__EXERCISE INSTRUCTIONS__: Reproduce verbatim the lines of the material below, starting at the line with "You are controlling" and ending at the line with "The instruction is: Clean", both inclusive; skip the rest.

__DATA EXTRACT__:
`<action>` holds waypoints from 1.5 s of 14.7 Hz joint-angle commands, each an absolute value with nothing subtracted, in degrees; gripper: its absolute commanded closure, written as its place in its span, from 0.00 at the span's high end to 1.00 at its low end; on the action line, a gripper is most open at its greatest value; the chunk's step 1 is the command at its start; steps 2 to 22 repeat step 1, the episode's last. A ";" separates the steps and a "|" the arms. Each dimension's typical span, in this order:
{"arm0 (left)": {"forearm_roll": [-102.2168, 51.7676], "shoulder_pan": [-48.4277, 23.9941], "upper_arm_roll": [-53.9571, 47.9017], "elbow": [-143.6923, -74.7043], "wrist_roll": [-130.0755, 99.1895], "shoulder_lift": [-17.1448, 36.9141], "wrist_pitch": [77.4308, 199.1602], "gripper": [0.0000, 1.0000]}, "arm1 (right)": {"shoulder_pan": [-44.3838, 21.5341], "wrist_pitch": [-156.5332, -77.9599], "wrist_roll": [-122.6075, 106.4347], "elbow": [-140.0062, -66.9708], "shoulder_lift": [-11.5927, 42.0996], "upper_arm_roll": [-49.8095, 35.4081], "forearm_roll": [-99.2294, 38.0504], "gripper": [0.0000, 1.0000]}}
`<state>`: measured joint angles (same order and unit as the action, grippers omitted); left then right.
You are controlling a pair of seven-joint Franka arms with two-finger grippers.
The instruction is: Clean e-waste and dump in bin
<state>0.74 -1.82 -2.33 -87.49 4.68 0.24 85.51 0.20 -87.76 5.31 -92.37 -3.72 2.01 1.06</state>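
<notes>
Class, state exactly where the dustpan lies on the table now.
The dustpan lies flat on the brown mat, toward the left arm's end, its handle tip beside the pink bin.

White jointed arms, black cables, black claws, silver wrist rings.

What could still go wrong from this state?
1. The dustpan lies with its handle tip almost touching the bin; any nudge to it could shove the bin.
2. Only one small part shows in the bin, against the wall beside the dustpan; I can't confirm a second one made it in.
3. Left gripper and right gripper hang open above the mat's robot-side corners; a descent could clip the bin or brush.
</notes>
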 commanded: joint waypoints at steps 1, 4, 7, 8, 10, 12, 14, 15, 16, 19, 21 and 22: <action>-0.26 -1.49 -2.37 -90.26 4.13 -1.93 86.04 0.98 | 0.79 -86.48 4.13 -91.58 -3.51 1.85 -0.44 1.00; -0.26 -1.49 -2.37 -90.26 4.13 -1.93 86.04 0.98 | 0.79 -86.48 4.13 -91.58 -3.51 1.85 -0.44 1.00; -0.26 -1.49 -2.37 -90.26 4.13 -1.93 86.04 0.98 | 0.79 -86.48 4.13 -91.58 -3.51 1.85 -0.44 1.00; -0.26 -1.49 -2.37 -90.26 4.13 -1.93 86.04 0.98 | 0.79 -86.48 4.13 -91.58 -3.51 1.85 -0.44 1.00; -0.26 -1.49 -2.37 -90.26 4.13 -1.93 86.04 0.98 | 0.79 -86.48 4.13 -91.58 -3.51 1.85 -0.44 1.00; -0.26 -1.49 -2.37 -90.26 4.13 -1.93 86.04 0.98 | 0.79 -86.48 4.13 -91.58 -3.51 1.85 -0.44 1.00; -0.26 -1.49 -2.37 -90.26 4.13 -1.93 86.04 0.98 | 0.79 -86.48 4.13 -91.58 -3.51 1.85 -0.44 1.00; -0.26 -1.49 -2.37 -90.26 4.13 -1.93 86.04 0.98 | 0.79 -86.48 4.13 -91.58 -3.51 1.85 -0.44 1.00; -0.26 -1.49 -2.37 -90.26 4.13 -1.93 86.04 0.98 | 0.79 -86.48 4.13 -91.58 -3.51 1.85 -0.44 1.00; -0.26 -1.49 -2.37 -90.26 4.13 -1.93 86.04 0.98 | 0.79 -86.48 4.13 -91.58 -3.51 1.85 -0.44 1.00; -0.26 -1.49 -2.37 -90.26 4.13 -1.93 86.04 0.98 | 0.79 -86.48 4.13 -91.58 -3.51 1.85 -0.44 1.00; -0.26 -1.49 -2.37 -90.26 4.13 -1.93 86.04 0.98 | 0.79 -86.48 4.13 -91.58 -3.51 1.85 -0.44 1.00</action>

__YOUR SOLUTION__:
You are controlling a pair of seven-joint Franka arms with two-finger grippers.
The instruction is: Clean e-waste and dump in bin

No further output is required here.